Krystelle had passed him while he was savouring a lobster Thermidor. She was now dressed in a slate-grey cotton frock with hair piled in beehive style and wearing sandals. There was a slash of crimson lipstick and she was carrying several dozen strings of coral or shell beads. She was obviously a street girl trying out a touch on the tourists and had ignored him completely. It was the ideal rig for approaching anyone other than a native and he guessed that she would return with a close-up of the suspect Rita before dawn.

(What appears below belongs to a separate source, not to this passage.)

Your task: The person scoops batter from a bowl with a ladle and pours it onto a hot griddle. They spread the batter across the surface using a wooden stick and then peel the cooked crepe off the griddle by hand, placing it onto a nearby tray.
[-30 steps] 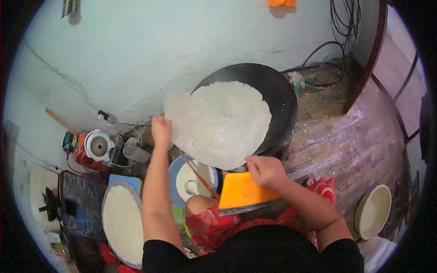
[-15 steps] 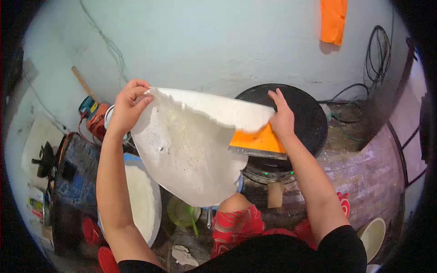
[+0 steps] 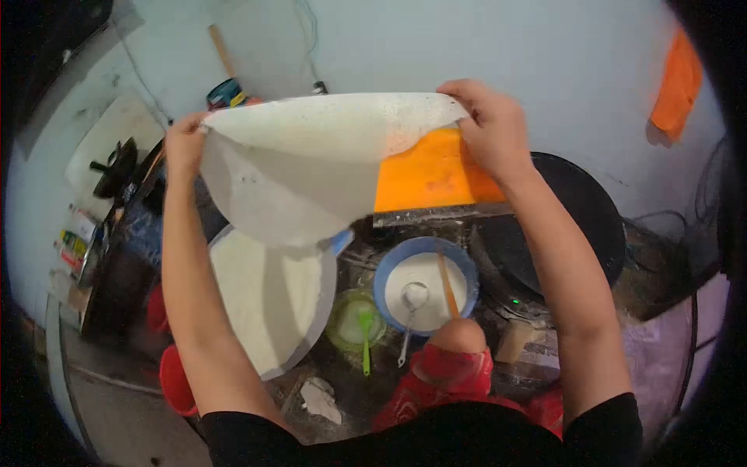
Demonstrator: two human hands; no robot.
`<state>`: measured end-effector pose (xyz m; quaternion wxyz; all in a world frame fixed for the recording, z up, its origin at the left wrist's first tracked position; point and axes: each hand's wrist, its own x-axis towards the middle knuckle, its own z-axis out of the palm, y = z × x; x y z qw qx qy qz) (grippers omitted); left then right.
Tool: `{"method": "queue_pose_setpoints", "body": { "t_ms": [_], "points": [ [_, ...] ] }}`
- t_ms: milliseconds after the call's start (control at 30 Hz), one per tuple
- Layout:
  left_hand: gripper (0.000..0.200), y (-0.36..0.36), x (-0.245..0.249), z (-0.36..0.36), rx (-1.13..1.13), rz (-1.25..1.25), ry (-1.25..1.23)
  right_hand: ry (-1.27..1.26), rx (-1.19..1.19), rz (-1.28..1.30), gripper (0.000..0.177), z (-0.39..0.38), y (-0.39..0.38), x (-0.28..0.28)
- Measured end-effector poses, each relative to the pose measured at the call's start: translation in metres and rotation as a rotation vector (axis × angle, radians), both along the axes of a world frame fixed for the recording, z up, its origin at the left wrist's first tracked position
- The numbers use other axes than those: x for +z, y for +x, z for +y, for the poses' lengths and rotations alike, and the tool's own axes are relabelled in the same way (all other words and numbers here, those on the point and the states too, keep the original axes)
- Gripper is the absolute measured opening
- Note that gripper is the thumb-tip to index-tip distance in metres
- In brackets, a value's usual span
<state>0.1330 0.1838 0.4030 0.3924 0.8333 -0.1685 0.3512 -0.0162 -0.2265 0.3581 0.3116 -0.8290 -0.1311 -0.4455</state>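
Note:
A thin, whitish round sheet [image 3: 311, 132] hangs in the air, its top edge stretched between both hands. My left hand [image 3: 185, 146] pinches its left corner. My right hand [image 3: 492, 128] grips the right corner, with an orange scraper [image 3: 432, 173] with a dark lower edge at the same hand; how the fingers hold the scraper is hidden. Beneath the sheet's lower edge lies a large tray [image 3: 331, 300] bearing a pale round layer. To the right, partly behind my right forearm, is a round black hot plate [image 3: 580, 218].
A blue bowl [image 3: 381, 268] of white liquid holds a ladle and a wooden stick. Beside it a green bowl [image 3: 340, 340] holds a green brush [image 3: 366, 342]. A red container [image 3: 177, 381] stands lower left, a black pan [image 3: 117, 167] farther left. An orange cloth [image 3: 678, 86] hangs on the wall.
The view has turned left. Both hands have carried the sheet leftward, away from the hot plate and over the tray. My right hand now grips the sheet's right corner, its top edge pulled straighter.

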Motion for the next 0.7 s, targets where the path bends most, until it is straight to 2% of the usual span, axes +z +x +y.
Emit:
{"method": "queue_pose_setpoints", "body": {
  "t_ms": [33, 67, 133, 200, 233, 300, 333, 367, 433, 533, 633, 667, 700],
  "points": [
    [0.022, -0.046, 0.02, 0.008, 0.129, -0.028, -0.013, 0.013, 0.109, -0.12, 0.034, 0.017, -0.002, -0.002],
    [0.024, -0.101, 0.028, 0.014, 0.263, -0.059, -0.024, 0.018, 0.156, -0.114, 0.034, 0.034, -0.004, -0.013],
    [0.025, -0.167, 0.007, 0.043, 0.236, -0.361, 0.076, 0.042, 0.355, -0.083, 0.039, 0.065, -0.014, -0.041],
    [0.024, -0.221, -0.043, 0.07, 0.363, -0.382, 0.116, 0.015, 0.536, 0.037, 0.043, 0.095, -0.012, -0.082],
    [0.022, -0.243, -0.069, 0.073, 0.439, -0.39, 0.225, -0.025, 0.591, 0.133, 0.044, 0.111, -0.009, -0.109],
    [0.022, -0.279, -0.141, 0.097, 0.451, -0.29, 0.219, -0.074, 0.659, 0.224, 0.045, 0.136, -0.008, -0.152],
    [0.027, -0.295, -0.179, 0.116, 0.5, -0.16, 0.272, -0.125, 0.618, 0.443, 0.046, 0.148, -0.009, -0.169],
    [0.027, -0.305, -0.215, 0.126, 0.516, -0.08, 0.264, -0.182, 0.568, 0.656, 0.047, 0.158, -0.009, -0.182],
    [0.026, -0.315, -0.275, 0.145, 0.498, 0.019, 0.291, -0.22, 0.532, 0.698, 0.047, 0.169, -0.008, -0.201],
    [0.032, -0.314, -0.328, 0.154, 0.526, 0.175, 0.274, -0.294, 0.45, 0.763, 0.052, 0.173, -0.013, -0.197],
    [0.03, -0.304, -0.348, 0.173, 0.593, 0.288, 0.321, 0.011, 0.435, 0.542, 0.046, 0.167, -0.01, -0.204],
    [0.03, -0.3, -0.347, 0.18, 0.596, 0.287, 0.318, 0.007, 0.438, 0.541, 0.046, 0.167, -0.012, -0.204],
    [0.03, -0.295, -0.344, 0.187, 0.636, 0.263, 0.364, 0.156, 0.442, 0.637, 0.044, 0.166, -0.015, -0.203]
  ]
}}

He finished an ice, changed seats to sit beside the pool for a final daiquiri and then returned to his room. It seemed very empty. Everything was empty without either Krystelle or Maya.
And then his phone rang.
‘Si. Yes.’
‘Call, sir.’
The voice was husky but familiar.
‘That you, honey? Pumpsi here.’
His manner became very snob. ‘I do not know you, señorita. The name Pumpsi is nothing.’
The girl laughed. ‘Have ah gotten a wrong number?’
‘Zis is the suite of Señor Largo Fabregas. Who are you?’
‘For crissake, man, you talk fancy. Come offa dat high hoss. Ah was jes tellin’ someone ah wouldn’t be homeside till dawn.’
‘’omeside?’ Grant nodded puzzled. ‘You have the wrong number. This is Hotel Bluebeard.’
The voice again laughed. ‘Man, Pumpsi knows dat’s Bluebeard’s. Second home to me! You like maybe we go dancin’ some night. Huh?’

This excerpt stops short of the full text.